- [What you should do] This exercise asks for every record to be output again exactly.

- [Data]
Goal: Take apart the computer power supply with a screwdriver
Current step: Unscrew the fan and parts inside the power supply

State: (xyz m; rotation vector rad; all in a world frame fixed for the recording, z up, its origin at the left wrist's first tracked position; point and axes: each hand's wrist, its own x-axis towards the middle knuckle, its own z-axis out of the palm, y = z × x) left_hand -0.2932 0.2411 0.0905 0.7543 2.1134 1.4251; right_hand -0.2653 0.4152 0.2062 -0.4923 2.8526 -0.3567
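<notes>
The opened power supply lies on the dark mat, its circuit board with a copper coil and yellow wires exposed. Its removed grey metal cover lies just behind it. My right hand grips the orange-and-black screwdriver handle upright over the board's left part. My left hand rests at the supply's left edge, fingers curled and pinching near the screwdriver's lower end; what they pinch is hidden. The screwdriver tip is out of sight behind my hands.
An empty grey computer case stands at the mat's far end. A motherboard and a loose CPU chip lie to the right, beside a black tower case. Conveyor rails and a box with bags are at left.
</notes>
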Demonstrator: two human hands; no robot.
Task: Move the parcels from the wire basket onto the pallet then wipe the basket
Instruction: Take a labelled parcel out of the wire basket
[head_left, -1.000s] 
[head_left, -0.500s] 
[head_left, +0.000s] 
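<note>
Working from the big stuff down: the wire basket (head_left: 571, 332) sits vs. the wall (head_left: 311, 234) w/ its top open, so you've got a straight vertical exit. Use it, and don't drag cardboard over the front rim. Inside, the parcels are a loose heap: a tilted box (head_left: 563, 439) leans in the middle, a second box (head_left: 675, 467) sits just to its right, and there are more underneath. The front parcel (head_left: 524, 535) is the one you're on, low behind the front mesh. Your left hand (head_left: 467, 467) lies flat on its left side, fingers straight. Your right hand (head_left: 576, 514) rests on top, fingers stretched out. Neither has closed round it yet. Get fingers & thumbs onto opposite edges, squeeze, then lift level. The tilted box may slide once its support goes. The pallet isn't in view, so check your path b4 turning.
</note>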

- [Written answer]
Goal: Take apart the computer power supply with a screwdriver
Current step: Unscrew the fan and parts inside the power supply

State: (xyz m; rotation vector rad; all in a world frame fixed for the recording, z up, its origin at the left wrist's first tracked position; point and axes: each hand's wrist, its own x-axis towards the middle knuckle, its own z-axis out of the palm, y = z × x) left_hand -0.2932 0.2411 0.0905 0.7543 2.1134 1.4251; right_hand -0.2653 0.4152 0.2062 -0.4923 2.8526 -0.3567
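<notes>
The opened power supply lies on the dark mat, its circuit board with a copper coil and yellow wires exposed. Its removed grey metal cover lies just behind it. My right hand grips the orange-and-black screwdriver handle upright over the board's left part. My left hand rests at the supply's left edge, fingers curled and pinching near the screwdriver's lower end; what they pinch is hidden. The screwdriver tip is out of sight behind my hands.
An empty grey computer case stands at the mat's far end. A motherboard and a loose CPU chip lie to the right, beside a black tower case. Conveyor rails and a box with bags are at left.
</notes>
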Demonstrator: two human hands; no robot.
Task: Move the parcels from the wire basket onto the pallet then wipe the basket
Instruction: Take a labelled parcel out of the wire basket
[head_left, -1.000s] 
[head_left, -0.500s] 
[head_left, +0.000s] 
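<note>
Working from the big stuff down: the wire basket (head_left: 571, 332) sits vs. the wall (head_left: 311, 234) w/ its top open, so you've got a straight vertical exit. Use it, and don't drag cardboard over the front rim. Inside, the parcels are a loose heap: a tilted box (head_left: 563, 439) leans in the middle, a second box (head_left: 675, 467) sits just to its right, and there are more underneath. The front parcel (head_left: 524, 535) is the one you're on, low behind the front mesh. Your left hand (head_left: 467, 467) lies flat on its left side, fingers straight. Your right hand (head_left: 576, 514) rests on top, fingers stretched out. Neither has closed round it yet. Get fingers & thumbs onto opposite edges, squeeze, then lift level. The tilted box may slide once its support goes. The pallet isn't in view, so check your path b4 turning.
</note>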

This completes the response.